I want to know my motherboard support PCI-Express 2.0 x 16, because Now i am purchasing a graphic but i have no idea my supoort PCI -2.0 x 16 or not 

Please help me My motherboard details

American Megatrends Inc. G417710G
I have a Core 2 duo processor in my motherboard and support DDR3 RAM


----------



## ste2425 (Apr 15, 2013)

Google didn't bring anything up and to be truthful ive never heard of American Megatrends, can you post up a image of your motherboard?
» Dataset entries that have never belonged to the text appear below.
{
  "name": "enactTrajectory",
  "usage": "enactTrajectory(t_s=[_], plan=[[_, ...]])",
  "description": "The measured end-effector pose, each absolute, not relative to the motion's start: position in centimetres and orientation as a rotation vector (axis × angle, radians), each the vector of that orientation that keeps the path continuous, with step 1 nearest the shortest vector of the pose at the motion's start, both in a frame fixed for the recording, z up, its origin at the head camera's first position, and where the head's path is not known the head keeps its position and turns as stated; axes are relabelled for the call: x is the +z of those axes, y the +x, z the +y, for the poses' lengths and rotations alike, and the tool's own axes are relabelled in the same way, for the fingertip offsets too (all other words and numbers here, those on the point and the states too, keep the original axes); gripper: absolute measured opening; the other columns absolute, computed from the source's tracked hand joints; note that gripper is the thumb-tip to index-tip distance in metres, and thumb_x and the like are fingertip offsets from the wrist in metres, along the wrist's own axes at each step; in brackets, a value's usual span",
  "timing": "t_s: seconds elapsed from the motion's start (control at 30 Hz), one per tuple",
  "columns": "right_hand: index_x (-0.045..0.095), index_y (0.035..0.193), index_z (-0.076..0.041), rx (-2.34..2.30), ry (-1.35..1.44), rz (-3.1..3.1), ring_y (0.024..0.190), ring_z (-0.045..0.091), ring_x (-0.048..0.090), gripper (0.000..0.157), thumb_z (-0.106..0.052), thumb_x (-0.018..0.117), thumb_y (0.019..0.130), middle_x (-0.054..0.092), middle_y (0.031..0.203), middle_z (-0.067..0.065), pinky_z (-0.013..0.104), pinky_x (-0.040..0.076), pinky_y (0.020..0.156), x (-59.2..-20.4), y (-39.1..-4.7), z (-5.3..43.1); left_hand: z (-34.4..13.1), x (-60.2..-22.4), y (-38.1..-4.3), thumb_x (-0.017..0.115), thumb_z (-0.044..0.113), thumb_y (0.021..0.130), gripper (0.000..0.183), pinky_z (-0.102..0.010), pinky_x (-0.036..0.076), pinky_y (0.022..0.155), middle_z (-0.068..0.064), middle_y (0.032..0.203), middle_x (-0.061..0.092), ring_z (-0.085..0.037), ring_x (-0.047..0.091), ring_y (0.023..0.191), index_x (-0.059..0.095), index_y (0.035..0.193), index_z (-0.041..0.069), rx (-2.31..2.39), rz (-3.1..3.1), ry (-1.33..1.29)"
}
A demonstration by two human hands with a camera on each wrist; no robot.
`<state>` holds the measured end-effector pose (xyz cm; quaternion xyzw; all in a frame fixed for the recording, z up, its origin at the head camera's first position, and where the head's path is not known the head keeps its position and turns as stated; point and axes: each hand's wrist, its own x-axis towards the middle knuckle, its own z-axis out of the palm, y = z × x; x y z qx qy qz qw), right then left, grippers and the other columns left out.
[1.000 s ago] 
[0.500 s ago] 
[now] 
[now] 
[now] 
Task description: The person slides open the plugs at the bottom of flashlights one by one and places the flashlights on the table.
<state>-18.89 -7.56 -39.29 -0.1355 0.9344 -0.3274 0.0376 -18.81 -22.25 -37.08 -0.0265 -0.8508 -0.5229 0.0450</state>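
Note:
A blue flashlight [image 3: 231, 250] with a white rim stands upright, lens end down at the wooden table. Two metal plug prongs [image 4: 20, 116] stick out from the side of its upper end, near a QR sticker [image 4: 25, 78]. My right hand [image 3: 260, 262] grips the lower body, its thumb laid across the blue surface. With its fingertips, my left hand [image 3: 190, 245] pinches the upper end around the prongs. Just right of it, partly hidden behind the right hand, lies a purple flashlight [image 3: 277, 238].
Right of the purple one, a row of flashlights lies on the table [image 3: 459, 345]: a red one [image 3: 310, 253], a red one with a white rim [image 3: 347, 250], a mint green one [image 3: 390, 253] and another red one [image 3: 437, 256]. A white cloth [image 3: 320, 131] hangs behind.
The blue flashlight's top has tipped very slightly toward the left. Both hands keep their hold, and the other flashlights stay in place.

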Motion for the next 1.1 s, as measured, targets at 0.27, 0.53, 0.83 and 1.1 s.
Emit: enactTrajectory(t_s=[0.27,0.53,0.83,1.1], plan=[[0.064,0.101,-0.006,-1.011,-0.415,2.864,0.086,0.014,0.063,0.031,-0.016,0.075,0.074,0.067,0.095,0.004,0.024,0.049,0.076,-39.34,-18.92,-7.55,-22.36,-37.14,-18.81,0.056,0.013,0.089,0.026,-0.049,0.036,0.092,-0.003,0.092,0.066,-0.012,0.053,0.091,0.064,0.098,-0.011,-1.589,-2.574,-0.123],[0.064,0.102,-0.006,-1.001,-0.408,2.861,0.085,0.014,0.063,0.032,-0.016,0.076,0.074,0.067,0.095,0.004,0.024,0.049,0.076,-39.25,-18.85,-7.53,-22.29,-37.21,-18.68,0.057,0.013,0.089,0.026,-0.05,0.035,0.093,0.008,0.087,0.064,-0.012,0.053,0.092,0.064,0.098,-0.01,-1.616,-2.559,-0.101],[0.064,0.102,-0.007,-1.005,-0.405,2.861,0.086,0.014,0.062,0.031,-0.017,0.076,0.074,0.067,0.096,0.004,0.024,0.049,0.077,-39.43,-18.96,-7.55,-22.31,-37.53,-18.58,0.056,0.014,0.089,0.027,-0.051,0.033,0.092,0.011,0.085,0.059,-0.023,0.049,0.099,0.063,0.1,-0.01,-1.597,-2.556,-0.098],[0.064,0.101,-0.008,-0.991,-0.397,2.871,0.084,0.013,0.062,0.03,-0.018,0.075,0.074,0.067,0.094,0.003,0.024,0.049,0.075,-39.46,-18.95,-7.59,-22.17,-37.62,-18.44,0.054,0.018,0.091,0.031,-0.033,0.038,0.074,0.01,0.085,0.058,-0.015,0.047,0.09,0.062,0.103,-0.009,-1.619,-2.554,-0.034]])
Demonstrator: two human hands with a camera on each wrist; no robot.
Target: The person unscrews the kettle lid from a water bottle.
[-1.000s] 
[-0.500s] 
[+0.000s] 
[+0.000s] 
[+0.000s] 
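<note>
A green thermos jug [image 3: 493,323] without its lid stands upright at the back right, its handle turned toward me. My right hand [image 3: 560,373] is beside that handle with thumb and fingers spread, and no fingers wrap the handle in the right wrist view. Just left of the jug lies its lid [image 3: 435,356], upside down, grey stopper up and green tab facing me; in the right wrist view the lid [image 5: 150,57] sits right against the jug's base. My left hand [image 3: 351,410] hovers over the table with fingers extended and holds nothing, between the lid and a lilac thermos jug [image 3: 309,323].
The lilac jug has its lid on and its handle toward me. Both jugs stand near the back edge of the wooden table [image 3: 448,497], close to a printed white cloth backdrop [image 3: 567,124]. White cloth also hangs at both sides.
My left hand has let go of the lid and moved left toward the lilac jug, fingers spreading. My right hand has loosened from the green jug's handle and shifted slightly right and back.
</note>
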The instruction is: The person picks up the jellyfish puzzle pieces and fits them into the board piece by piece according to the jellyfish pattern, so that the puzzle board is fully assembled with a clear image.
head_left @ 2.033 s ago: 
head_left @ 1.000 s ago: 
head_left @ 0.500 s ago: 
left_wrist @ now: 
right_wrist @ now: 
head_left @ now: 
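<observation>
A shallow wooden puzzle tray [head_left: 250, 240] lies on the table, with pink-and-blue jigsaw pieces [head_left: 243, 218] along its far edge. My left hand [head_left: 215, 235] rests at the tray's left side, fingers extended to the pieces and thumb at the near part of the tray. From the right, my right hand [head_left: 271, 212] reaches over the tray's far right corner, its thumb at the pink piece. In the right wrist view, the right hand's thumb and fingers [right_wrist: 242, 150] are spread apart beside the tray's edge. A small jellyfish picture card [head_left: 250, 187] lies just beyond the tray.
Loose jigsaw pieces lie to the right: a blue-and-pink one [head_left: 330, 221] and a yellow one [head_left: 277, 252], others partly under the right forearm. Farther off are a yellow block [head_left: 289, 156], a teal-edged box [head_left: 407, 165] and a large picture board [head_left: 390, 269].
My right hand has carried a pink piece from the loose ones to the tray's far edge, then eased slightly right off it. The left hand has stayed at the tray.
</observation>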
This image may help you out though.


----------



## d1nky (Apr 15, 2013)

American megatrends is in my bios info, on asus and asrock! 

look on your cpu z, mainboard and bios info. American megatrends inc.

think he is looking at wrong info


----------



## ste2425 (Apr 15, 2013)

d1nky said:


> American megatrends is in my bios info, on asus and asrock!
> 
> look on your cpu z, mainboard and bios info. American megatrends inc.
> 
> think he is looking at wrong info



yes completely forgot about cpu-z, it can be downloaded from TPU's mainpage


----------



## Frick (Apr 15, 2013)

American megatrends is the Bios maker (makes ami bios among others) itself, not the manufacturer.


----------



## d1nky (Apr 15, 2013)

thought I saw it everytime I boot up in my life haha


----------



## ste2425 (Apr 15, 2013)

d1nky said:


> thought I saw it everytime I boot up in my life haha



not here  it does ring a bell now but i only ever see the bios screen when i need to modify it an then im too busy staring at the bottom of the screen trying to remember which button i press


----------



## EarthDog (Apr 15, 2013)

Yeah, we need the mobo model... not the bios.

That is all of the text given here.